Most bible editors call this scene, “The Healing of Blind Bartimaeus.” Which is true, as far as it goes. But you could just as easily call it, “The Man who asked for Mercy.” I was struck, not by his blindness, but rather by his courage. Bartimaeus sat on the side of the road, and, though blind, he could somehow see what it was he needed — in the person of Jesus — right as Jesus walked by. And then he had the guts to yell out to a stranger and ask for mercy.

Can you think of a time when you were so wretched that you needed mercy? Maybe it was guilt, or grief, or despair. Perhaps it was worry over a child or a friend. Maybe you’re having some of that right now, I don’t know. But I think most of us can relate to the idea of being at the end of one’s rope; or being so broken that the only response is to beg — to beg for mercy.

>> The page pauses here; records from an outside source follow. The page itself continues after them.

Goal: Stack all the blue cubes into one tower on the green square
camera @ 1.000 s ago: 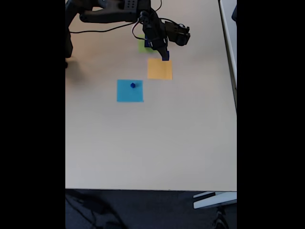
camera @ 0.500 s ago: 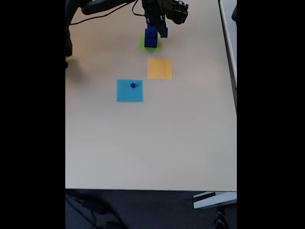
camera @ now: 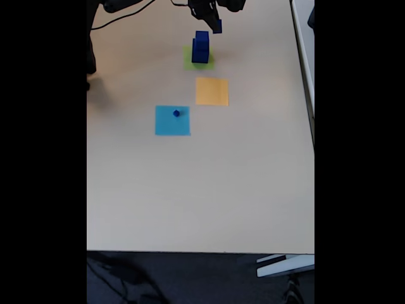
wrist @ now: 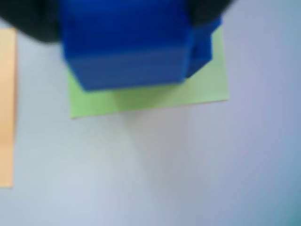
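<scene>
In the fixed view, two blue cubes [camera: 200, 47] stand stacked in the upper middle of the frame, the smaller one on top of the larger, both resting on the green square [camera: 198, 57]. The small cube [camera: 176, 113] sits apart, lower and to the left, on the upper right part of the light blue square [camera: 172, 120]. The orange square [camera: 212, 91] lies bare between the two, just below and right of the green one.

The gripper [camera: 214, 19] hangs at the very top edge of the frame, just above and to the right of the stack and seemingly clear of it. One blue finger tip shows there, but the spread of the fingers is too small and cut off to read, so I cannot tell whether it is released or clenched.

In the wrist view the stack [wrist: 127, 44] is a large, blurred blue block in the upper half, with the green paper [wrist: 155, 96] showing beneath it and a strip of orange paper [wrist: 6, 108] at the left edge.

The remaining cube is probably light, rigid and smooth-sided, so it should not deform but could slip or tip. Being so small, it is best taken across two opposite flat faces, squarely and low, with the fingers centred. The table [camera: 202, 183] around it is bare.
</scene>
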You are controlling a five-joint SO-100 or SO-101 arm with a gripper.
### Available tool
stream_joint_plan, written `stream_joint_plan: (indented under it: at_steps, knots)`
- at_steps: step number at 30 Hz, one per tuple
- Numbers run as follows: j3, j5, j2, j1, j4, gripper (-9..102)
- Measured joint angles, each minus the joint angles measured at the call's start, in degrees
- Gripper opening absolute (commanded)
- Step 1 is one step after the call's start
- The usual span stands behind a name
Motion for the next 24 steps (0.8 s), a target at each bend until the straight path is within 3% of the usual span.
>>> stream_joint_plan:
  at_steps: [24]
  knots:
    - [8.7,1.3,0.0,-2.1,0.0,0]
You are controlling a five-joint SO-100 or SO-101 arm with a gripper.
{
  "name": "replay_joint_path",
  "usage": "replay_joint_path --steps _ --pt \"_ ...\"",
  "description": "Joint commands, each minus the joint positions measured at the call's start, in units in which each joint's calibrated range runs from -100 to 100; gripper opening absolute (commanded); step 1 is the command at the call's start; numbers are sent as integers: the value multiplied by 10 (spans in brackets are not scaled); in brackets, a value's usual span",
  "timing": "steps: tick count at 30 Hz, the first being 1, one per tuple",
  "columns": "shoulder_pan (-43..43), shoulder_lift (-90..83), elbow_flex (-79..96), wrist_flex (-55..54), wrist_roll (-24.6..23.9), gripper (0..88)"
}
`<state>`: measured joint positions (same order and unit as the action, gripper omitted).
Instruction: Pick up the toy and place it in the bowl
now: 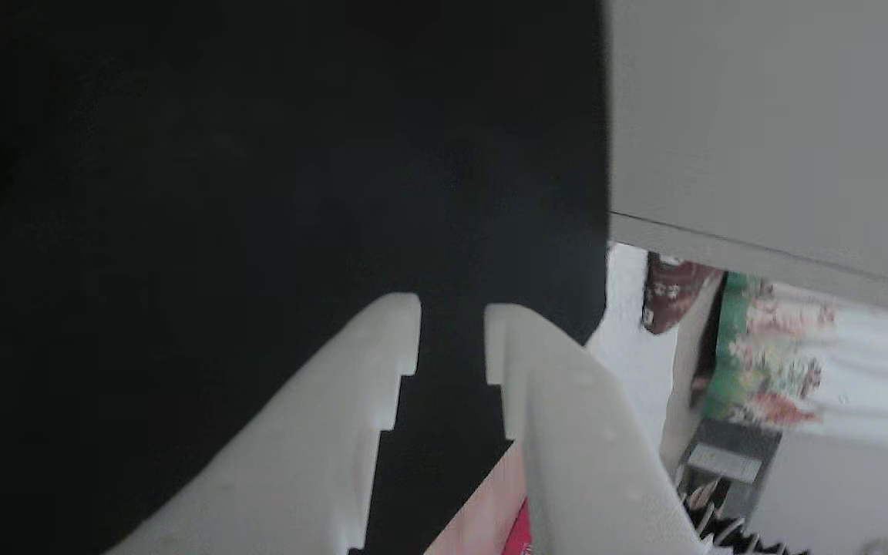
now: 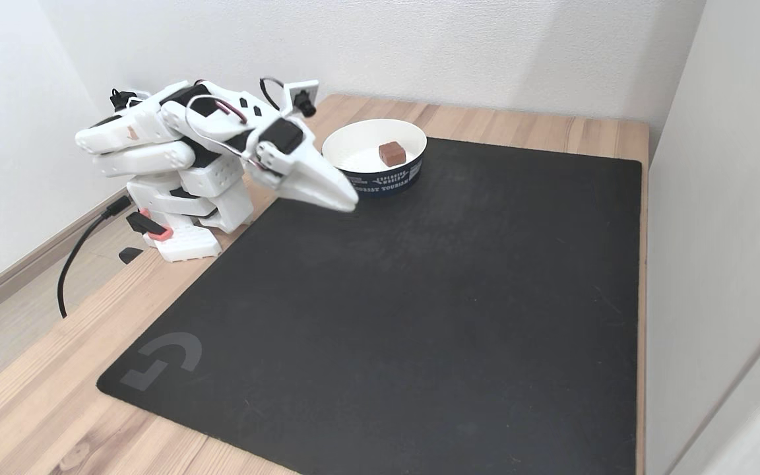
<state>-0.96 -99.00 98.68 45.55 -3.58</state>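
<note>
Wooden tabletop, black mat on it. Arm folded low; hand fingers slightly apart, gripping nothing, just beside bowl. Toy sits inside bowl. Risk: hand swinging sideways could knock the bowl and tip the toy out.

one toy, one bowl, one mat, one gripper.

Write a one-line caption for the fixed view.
Toy rests inside the bowl; the empty gripper hangs beside it above the black mat.
</note>
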Motion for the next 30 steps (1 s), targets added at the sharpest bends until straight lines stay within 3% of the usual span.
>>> replay_joint_path --steps 1,30 --pt "7 -5 8 50 30 23" --pt "5 -4 8 79 29 25"
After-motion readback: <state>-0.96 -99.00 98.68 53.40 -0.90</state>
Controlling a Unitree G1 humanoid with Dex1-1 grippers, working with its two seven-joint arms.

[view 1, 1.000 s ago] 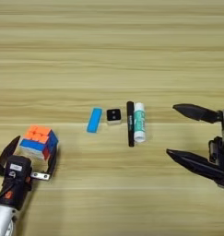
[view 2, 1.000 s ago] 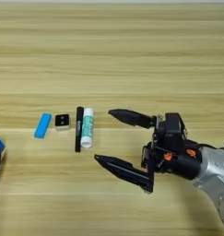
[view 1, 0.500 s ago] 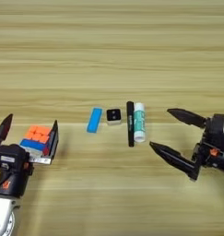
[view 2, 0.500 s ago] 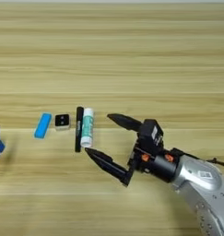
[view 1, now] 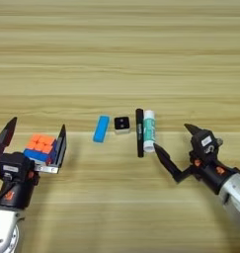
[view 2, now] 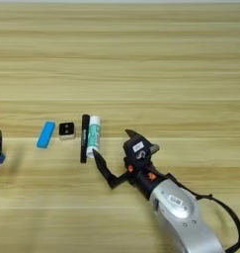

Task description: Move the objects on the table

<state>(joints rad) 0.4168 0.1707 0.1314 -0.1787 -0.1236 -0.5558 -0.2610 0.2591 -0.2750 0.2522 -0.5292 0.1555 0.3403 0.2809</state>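
Observation:
The multicoloured puzzle cube sits at the lower left between the spread fingers of my left gripper, which is open around it. In a row at the middle lie the blue rectangular block, the small black-and-white cube, the black marker pen and the white-and-green glue stick. My right gripper is open just right of the glue stick. Its lower fingertip lies close to the stick's near end.
The wooden table fills the view, with plank lines running across. The right arm's silver forearm reaches in from the lower right.
The right gripper has moved left, up to the glue stick, staying open. The left gripper has risen and its open fingers now straddle the puzzle cube.

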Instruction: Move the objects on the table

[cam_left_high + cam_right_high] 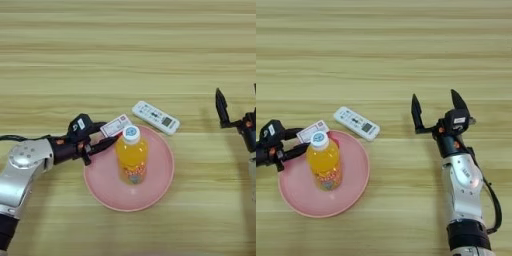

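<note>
Just right of my left pincer [102, 137], whose spread fingers flank the packet [116, 125] at the plate's [160, 185] far-left rim, I see the bottle [132, 156] upright on the plate, while my right pincer [437, 107] gapes idle, well right.

Both arms had silver-grey forearm shells with black wrist sections – small orange accents near the joints. Left gripper [102, 136] and right gripper [438, 106] had black pointed fingers; a black cable ran alongside the right forearm.
</note>
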Available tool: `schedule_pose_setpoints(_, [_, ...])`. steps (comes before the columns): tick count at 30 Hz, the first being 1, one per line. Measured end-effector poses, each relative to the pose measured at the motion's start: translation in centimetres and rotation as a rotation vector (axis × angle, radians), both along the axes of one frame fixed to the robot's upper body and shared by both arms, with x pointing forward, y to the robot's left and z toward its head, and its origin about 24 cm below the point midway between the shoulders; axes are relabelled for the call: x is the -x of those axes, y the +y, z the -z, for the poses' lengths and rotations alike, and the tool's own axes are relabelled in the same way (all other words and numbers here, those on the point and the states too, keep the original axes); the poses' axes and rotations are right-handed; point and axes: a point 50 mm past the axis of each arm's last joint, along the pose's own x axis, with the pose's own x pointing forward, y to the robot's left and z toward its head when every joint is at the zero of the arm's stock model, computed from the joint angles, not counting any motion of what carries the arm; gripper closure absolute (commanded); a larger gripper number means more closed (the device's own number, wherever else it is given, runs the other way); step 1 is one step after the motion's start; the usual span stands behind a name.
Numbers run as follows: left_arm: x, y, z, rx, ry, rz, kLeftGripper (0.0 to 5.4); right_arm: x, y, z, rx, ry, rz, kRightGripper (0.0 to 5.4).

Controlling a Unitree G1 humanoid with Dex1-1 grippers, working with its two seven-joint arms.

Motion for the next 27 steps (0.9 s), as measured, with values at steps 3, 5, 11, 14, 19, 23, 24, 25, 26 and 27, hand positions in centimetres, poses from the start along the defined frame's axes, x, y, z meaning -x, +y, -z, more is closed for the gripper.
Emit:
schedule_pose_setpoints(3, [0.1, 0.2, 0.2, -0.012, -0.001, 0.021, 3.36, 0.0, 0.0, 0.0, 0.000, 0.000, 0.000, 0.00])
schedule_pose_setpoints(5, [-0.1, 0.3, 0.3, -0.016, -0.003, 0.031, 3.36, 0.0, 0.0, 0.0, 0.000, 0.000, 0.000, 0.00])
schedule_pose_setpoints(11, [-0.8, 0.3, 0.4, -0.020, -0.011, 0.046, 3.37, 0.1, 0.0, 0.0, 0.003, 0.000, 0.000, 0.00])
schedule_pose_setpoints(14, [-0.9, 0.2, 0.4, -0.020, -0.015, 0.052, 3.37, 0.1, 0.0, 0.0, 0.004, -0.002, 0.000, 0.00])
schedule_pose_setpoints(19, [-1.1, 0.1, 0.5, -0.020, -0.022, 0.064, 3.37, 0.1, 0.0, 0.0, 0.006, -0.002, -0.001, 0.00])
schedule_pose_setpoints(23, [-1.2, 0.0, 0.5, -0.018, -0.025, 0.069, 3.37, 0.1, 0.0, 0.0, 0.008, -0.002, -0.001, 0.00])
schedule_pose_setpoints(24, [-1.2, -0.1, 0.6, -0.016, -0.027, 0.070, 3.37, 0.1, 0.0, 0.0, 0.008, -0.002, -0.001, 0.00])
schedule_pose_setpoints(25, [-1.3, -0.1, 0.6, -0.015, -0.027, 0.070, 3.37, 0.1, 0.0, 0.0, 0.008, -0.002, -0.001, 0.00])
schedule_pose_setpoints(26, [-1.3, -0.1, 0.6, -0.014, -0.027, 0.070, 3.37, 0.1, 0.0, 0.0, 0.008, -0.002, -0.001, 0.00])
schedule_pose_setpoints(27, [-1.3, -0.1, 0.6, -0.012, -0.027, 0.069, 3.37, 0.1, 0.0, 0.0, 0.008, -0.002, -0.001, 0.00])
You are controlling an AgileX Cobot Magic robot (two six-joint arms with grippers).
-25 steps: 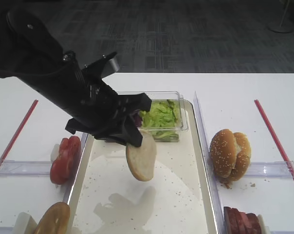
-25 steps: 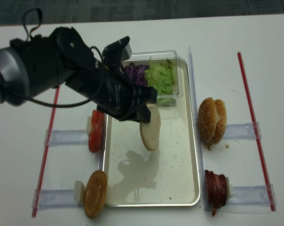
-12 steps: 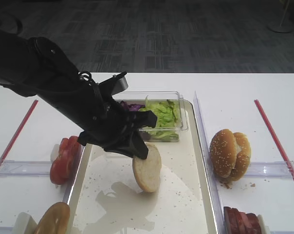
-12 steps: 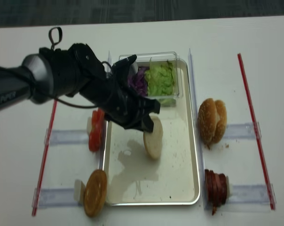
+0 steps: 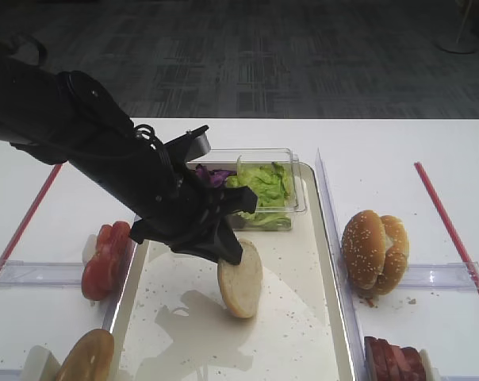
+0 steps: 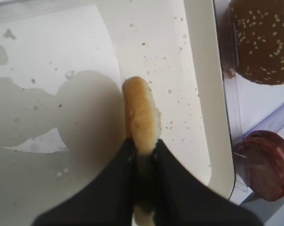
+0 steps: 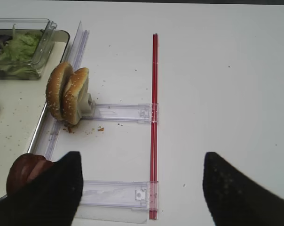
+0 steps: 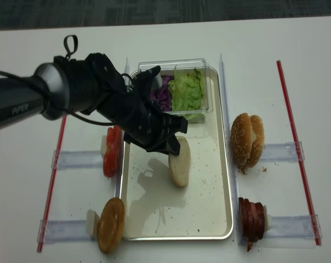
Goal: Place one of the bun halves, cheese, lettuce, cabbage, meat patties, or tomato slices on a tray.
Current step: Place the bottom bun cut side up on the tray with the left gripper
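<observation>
step: placing bun half (image 5: pixel 239 279) on tray (image 5: pixel 325 262)
left end effector (image 6: pixel 143 153): clamped on bun, held on edge
next: lower, release flat

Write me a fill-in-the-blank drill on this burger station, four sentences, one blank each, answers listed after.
1. The left gripper is shut on the edge of a plain ____ half.
2. That half hangs on edge above the cream ____.
3. In the clear tub, the purple cabbage lies beside the green ____.
4. The sesame-seeded bun stands to the ____ of the tray in the exterior views.

Missing words: bun; tray; lettuce; right
</observation>
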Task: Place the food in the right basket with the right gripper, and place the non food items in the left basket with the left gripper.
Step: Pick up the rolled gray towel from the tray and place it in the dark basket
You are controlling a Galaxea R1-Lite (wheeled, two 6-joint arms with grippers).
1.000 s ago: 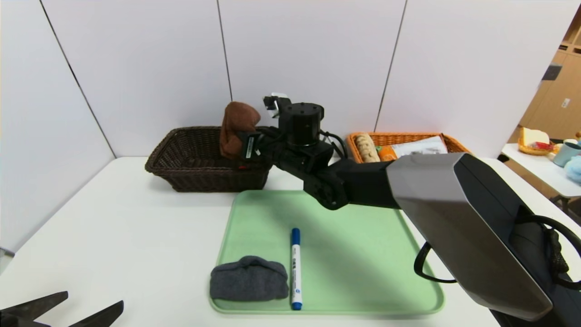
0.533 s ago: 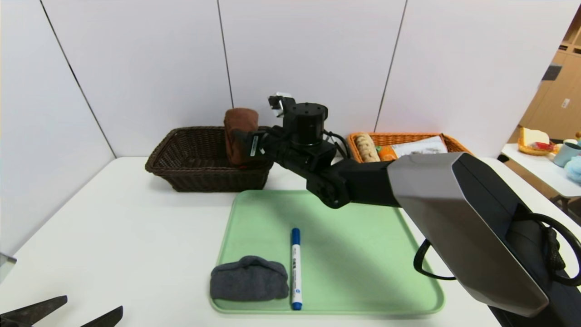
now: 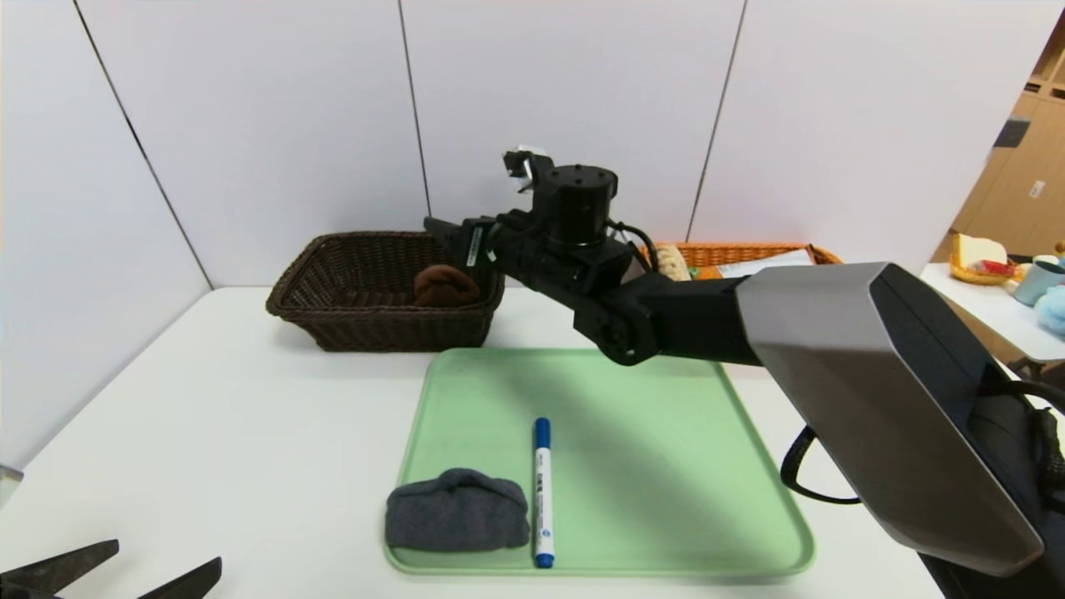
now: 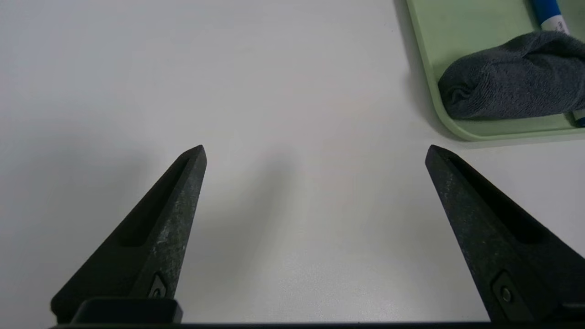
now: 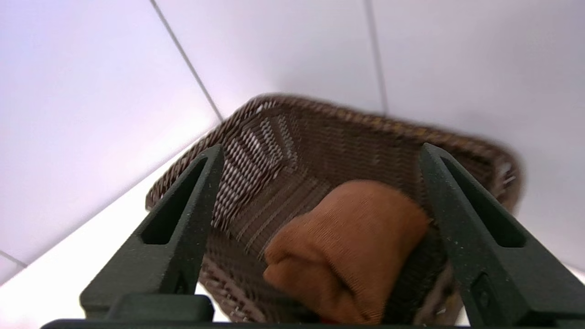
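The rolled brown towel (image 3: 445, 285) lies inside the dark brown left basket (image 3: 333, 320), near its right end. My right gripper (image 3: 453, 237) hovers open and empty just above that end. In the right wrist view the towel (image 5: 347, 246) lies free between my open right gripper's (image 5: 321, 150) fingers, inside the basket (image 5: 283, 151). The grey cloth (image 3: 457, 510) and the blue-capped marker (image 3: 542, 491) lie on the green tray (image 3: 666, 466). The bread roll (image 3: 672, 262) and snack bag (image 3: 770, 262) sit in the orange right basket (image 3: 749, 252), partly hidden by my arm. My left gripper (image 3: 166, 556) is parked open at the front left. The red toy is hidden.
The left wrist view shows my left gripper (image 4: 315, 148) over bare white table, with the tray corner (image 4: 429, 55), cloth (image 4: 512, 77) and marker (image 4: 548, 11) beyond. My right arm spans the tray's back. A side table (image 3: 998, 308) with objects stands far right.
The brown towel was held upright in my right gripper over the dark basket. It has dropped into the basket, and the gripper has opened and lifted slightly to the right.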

What a humiliating moment that is. If you have experienced it, you know that it’s an utter surrender to the idea that we are broken and in need of help and healing. It’s not so much that you have become wise and know that you need God. It’s more than the world has crushed you and the only avenue left is the mercy of God. The anguished need for mercy cuts through ego, and it cuts through a lifetime of self-deceit. If you’ve ever been at the bottom, you know what Bartimaeus was feeling, and you know the courage it took him to cry out, asking for mercy.

And he found it. Or rather, mercy found him, in the person of Jesus. Like most good healers, Jesus, asks Bartimaeus what he needs.

At my last parish, the veneration of the cross on Good Friday was a more pronounced observance than it is here at St. Mark’s. There was a tradition there of coming and kneeling in front of the cross and laying one’s burdens down. I saw CEOs and power consultants get on their knees in front of the cross of Christ and weep as they laid down whatever it was that was clinging to their souls. I watched people, in real time, come to the cross and beg for mercy. And, I watched over and over, as that mercy was granted.

Surely we live our lives differently knowing that God’s mercy is as available to us as it was to Bartimaeus. That it is as available to us every day as it is on Good Friday. There is nothing that you cannot bring to God. There is nothing that God doesn’t know about you, and, miraculously, there is nothing that you can do or say that will remove you from that divine mercy. That’s the very nature of God — to provide clemency when we likely don’t deserve it.

As much as we need the mercy of Jesus as individuals, we need it collectively as well. It would seem, given the news of yet another shooting, this time in a house of worship, that there is a great deal that we cannot see. And our need for the mercy of God grows daily. Pray for Pittsburgh, and may God have mercy on all of us in this nation.

If you plan on having sons or daughters, may I suggest you name them Clem. Of if you have to name a car, or a street, or a dog, or a lake. Name it Clem. We could use all the reminders we can get that the mercy of God is available to us abundantly and always. Amen.